Für Ubuntu und Linux Mint gibt es fertige Pakete von Woe USB in einem externen Repository: Mit den Befehlen
sudo add-apt-repository ppa:nilarimogard/webupd8
sudo apt-get update
sudo apt-get install woeusb
ist das Programm installiert. In Fedora ist es sogar in den Standardpaketquellen enthalten und mit dem Kommando
sudo dnf install WoeUSB
schnell installiert. Woe USB ist auf Windows 10 spezialisiert. Neben einer ISO-Datei oder DVD von Windows 10 benötigt man einen USB-Stick mit wenigstens acht GB, der mit dem Dateisystem NTFS formiert sein muss.
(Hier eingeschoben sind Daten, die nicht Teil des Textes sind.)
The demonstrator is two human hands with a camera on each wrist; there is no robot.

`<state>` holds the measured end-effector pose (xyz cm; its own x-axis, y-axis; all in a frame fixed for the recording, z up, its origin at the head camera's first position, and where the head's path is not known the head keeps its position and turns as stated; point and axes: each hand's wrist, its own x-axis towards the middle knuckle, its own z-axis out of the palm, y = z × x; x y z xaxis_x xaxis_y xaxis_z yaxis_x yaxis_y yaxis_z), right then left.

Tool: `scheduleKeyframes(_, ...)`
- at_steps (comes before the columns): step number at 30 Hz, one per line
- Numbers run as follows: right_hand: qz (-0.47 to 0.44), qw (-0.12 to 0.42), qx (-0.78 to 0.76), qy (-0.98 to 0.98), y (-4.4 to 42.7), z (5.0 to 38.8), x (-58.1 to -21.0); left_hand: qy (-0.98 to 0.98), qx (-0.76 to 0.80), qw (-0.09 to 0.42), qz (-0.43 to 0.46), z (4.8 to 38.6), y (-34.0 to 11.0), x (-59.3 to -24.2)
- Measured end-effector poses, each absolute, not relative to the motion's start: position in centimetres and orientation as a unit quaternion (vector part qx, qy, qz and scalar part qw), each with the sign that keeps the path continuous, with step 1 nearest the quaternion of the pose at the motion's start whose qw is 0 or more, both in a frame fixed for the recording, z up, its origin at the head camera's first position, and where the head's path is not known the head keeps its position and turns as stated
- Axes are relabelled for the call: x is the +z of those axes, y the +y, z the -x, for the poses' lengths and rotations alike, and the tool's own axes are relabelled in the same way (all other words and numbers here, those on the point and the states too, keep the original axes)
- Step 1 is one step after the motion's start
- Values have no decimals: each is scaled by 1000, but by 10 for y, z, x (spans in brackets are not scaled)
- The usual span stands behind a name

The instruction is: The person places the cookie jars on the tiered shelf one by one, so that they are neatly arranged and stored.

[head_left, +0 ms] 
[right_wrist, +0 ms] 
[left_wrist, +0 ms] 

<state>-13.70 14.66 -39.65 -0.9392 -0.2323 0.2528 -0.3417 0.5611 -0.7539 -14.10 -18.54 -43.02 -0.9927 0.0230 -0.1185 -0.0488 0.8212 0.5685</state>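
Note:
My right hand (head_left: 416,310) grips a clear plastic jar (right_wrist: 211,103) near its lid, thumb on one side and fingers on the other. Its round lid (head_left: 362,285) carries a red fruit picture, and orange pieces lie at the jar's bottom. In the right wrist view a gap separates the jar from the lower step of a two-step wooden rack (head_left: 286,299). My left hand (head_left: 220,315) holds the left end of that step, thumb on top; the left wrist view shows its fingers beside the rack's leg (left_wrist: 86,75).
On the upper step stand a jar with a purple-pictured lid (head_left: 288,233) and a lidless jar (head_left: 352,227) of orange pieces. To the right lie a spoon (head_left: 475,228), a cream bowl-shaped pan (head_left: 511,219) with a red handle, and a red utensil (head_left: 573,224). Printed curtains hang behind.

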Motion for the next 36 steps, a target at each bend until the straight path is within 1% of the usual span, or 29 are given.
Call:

Die Formatierung gelingt beispielsweise mit dem Programm Gparted, das sich in den Standard-Paketquellen aller verbreiteten Linux-Distributionen findet. Oder auch ganz einfach im Dateimanager von Gnome oder Unity per Rechtsklick auf den angesteckten USB-Stick. Im gestarteten Woe USB erwartet der Punkt „From a disk image (iso)“ die Auswahl der ISO-Datei von Windows 10. Darunter gibt es die Möglichkeit, eine eingelegte DVD als Quelle anzugeben.
Nach der Ausgabe des Ziellaufwerks ganz unten startet „Install“ die Übertragung.